We SSH to the server and use ps aux
or top
to find the culprit, or mytop
or SHOW FULL PROCESSLIST
in MySQL to find the offending process ID and kill
it. Then offcourse we try to recreate the situation on the testserver and fix the bug.
But sometimes the server is so well hung your ps aux
/ top
/ mytop
/ SHOW FULL PROCESSLIST
won't go through - even the admins are blocked.
What is the best way to ensure an admin can always access the server and kill offending processes or queries (both on Linux and MySQL)?
- Can we allocate priorities to different users?
- Reserve a part of the resources for root?
I've checked nice(1), but constantly having an open connection with nice -20 seems a bit excessive and difficult to work with (let alone dangerous as root).
http://en.wikipedia.org/wiki/Magic_SysRq_key
We use Dell servers that have a remote access network card (DRAC) installed that allows us to access the server out of band via ssh or a web browser. We can get to a console screen, or power cycle the server. Most major server vendors support some similar device.
This doesn't help you if you want to log into a server that has 0 resources available to allow a login. Short of reserving resources for a log in, this is the next best thing to physical access to the server.
It sounds like you have issues surrounding problem applications. Why do you have apps that are going into infinite loops and MySQL queries that are exhausting your server resources?
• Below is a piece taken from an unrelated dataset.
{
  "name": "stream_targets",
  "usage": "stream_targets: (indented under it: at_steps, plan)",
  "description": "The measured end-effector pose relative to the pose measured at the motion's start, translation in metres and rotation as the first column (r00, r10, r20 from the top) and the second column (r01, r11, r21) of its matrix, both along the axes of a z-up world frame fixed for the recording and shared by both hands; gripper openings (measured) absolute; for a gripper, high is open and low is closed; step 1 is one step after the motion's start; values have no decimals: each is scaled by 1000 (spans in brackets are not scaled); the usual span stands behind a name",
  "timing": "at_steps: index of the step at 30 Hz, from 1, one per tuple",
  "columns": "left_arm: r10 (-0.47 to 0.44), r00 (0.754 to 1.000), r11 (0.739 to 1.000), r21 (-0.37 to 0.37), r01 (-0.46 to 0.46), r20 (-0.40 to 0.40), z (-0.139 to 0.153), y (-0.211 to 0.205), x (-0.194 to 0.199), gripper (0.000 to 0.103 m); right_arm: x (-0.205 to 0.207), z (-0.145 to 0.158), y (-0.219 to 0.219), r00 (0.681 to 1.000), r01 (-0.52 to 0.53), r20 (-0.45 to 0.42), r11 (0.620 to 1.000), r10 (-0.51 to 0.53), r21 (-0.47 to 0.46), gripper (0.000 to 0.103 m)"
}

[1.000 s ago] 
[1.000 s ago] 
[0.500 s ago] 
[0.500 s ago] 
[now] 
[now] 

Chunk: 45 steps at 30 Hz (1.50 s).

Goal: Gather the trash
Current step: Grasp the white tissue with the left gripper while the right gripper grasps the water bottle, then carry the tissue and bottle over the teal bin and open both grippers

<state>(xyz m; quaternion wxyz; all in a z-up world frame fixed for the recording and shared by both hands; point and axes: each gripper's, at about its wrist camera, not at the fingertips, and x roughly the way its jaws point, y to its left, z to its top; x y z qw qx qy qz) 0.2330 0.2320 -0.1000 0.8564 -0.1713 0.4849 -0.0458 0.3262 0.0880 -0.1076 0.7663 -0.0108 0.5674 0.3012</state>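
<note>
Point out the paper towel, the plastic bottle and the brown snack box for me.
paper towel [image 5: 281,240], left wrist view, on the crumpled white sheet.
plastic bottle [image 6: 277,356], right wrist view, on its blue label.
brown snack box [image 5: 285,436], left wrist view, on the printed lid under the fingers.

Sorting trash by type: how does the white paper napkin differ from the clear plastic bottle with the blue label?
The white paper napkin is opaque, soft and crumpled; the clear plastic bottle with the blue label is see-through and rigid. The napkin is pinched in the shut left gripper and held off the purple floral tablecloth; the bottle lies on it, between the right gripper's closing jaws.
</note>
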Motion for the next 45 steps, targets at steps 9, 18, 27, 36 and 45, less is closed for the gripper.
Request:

I guess my answer wasn't good enough and someone felt the need to delete it.
monit or god, preempt things taking over by setting limits. If you're running virtual iron rather than bare metal, assign all but one core to your process and save one core for console access. KVM over IP can sometimes allow you to enter a key combination on the console. If network activity is doing it, shut off eth0 until things calm down, connect on eth1.
The pam_limits.so module it's a nifty tool to limit memory, open files, ... and to set nice priority for users and groups.
Maybe SLURM could be the answer. It's a QoS Resource Manager for linux based cluster systems.